The person who previously owned it clearly had no taste, as they had a chance to change the car’s color and elected not to do so. The previous owner clearly was not of the Caucasian persuasion, either, as the car is dark purple with gold trim. I, however, prefer to call it merlot.

Anyway, a body shop that I’ve brought cars to for years is closing at the end of the month, so I decided to bring my car in and let them have at it before they shuttered their doors.

Bottom line: I am about to spend $3,500 on an 11-year-old car with 102,000-plus miles on it. The plus side is that they do great work and it will look like it came out of a showroom. The minus side? Duh! $3,500!

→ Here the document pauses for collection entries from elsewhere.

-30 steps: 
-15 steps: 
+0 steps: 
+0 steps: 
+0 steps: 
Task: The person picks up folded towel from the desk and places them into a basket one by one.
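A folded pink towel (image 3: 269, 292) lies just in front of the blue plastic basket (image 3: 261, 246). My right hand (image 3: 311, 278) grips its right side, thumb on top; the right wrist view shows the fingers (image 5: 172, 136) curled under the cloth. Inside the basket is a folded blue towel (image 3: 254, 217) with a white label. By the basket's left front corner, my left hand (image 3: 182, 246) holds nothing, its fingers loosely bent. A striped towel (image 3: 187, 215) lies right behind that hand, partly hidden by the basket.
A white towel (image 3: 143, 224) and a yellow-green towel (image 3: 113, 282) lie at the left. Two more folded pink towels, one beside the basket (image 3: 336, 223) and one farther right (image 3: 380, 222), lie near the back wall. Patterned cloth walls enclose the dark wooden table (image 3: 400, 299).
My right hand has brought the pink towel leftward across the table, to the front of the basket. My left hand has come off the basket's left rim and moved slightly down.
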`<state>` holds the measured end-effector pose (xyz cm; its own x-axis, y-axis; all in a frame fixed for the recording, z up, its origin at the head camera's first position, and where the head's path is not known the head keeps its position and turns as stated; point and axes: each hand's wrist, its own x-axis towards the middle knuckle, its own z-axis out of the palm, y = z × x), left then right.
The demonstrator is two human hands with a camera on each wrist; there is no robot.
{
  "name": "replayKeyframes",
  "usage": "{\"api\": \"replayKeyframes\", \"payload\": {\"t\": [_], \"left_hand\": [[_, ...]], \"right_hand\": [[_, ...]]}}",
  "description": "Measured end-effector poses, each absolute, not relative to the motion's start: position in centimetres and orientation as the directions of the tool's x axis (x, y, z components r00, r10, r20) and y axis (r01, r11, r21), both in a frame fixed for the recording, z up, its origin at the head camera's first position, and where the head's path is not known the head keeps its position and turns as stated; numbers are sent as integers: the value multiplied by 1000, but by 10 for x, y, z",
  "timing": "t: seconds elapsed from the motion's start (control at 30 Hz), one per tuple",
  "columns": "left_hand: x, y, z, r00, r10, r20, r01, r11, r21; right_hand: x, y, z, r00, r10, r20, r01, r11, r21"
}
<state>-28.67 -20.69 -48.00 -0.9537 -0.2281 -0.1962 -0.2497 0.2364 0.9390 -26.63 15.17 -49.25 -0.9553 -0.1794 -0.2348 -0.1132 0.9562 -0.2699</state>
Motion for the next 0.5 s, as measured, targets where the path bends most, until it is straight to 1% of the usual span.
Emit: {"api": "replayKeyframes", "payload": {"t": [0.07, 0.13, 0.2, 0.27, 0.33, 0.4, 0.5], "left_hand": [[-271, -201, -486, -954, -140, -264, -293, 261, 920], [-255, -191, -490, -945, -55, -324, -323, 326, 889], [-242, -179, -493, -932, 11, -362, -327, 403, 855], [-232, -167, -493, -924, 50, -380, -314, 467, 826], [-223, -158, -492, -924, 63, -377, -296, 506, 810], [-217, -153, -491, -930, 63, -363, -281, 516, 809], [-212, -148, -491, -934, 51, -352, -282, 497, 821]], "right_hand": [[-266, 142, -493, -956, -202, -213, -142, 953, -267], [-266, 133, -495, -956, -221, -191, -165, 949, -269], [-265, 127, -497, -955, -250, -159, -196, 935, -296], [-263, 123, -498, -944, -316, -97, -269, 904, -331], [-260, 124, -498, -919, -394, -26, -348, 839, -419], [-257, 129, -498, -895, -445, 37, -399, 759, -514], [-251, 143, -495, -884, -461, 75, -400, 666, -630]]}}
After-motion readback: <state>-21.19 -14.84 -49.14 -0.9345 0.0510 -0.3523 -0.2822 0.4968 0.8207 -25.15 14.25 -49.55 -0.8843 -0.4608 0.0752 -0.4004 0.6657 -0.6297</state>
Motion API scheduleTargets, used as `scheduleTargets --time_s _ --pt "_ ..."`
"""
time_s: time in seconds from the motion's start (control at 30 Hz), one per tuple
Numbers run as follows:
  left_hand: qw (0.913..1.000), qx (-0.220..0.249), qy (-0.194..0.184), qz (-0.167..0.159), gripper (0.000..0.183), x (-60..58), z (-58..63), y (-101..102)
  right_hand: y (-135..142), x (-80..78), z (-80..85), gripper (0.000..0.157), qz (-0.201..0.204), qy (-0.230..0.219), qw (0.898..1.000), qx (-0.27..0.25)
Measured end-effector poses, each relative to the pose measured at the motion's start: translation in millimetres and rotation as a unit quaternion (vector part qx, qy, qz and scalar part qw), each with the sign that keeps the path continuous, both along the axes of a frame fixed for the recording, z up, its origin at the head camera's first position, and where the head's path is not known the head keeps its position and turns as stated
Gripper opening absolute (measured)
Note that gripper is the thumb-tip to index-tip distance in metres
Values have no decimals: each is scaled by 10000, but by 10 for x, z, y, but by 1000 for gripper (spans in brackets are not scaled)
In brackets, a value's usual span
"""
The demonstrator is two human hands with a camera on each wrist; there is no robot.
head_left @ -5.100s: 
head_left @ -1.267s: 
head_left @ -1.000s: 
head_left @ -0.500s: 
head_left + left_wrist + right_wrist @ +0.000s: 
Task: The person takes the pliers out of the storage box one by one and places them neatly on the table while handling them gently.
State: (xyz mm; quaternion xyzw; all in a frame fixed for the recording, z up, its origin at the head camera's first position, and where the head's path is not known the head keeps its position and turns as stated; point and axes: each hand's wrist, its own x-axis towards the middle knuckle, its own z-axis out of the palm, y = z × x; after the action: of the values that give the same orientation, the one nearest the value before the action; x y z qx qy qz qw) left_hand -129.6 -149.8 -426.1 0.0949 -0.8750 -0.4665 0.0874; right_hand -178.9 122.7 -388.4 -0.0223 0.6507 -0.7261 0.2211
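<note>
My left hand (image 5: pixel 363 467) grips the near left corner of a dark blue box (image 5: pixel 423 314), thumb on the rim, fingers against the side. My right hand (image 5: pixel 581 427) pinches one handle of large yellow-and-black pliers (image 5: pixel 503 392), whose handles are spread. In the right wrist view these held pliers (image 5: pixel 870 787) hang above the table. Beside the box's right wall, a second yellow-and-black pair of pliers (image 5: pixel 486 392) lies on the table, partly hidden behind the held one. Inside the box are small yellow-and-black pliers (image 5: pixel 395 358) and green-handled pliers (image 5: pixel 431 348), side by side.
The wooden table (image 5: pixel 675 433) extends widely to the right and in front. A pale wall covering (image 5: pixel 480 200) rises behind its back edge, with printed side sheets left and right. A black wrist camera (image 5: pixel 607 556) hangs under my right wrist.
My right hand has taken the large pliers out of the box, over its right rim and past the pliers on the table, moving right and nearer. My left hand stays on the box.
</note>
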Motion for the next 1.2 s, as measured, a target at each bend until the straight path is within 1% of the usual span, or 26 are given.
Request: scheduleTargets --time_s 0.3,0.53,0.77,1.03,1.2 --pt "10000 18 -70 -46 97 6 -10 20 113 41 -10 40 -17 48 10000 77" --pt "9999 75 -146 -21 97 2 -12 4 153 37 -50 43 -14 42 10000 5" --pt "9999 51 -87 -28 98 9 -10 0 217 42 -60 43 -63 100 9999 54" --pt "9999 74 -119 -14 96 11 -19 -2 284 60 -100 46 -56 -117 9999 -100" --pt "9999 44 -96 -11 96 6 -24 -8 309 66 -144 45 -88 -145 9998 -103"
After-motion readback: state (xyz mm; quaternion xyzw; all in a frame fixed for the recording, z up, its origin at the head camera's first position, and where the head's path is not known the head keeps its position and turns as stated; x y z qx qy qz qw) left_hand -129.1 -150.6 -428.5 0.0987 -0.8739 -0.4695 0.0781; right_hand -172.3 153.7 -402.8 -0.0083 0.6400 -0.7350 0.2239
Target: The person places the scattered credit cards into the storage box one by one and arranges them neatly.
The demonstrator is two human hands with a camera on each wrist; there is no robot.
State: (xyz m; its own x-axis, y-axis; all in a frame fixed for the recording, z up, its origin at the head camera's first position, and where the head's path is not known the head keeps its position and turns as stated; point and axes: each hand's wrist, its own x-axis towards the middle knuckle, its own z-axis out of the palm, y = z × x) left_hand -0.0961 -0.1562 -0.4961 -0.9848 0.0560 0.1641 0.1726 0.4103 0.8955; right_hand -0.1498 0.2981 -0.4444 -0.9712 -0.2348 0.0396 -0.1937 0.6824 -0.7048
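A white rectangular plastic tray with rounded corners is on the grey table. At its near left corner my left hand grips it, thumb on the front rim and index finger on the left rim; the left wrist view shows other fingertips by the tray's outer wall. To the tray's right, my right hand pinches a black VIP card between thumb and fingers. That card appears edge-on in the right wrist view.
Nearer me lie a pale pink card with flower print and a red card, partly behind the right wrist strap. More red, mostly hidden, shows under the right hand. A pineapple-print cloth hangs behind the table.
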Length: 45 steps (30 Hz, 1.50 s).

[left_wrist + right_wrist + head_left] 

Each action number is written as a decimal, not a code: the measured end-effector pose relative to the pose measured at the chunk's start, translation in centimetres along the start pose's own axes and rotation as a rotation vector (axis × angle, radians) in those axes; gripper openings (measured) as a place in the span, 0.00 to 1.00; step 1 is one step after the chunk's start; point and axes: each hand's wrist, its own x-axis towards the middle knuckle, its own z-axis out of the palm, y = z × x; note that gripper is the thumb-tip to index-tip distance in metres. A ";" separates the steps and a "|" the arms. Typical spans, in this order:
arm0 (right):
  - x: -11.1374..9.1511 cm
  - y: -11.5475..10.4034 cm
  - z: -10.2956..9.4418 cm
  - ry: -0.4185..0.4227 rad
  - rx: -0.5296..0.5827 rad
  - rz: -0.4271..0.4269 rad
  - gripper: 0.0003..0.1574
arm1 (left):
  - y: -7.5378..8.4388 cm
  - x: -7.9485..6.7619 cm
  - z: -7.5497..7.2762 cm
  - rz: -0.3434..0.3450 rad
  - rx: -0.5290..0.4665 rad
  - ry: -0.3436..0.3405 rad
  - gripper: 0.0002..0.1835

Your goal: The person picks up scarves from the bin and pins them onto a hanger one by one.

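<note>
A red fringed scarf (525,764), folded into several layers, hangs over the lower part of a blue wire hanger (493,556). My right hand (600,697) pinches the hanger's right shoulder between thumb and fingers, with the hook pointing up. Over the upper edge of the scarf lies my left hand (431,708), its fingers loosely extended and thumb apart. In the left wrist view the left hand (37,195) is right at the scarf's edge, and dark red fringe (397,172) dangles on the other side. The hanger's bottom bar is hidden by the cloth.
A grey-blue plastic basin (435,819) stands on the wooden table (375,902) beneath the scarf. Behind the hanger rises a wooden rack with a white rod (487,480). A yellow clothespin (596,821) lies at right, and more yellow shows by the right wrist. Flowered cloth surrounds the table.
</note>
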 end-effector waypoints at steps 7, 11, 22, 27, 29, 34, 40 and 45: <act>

Am I crazy for doing this? Part of my motivation is that with the way the car looked, I would have been lucky to get $500 for it on a trade-in. Now, at least, if I can get through one more year with it, I should be able to get something half-decent back. Plus, it would be nice for the ego to look like I have a newer car, even though it is what it is.

The car runs well and always has. However, as I said, it’s 11 years old, so performance will inevitably deteriorate, as will parts.

But I really can’t afford a new (and by “new,” I really mean “decent used”) car right now.

So I guess I’ll just keep my fingers crossed and hope I didn’t chase bad money, to steal an expression from the gambling world.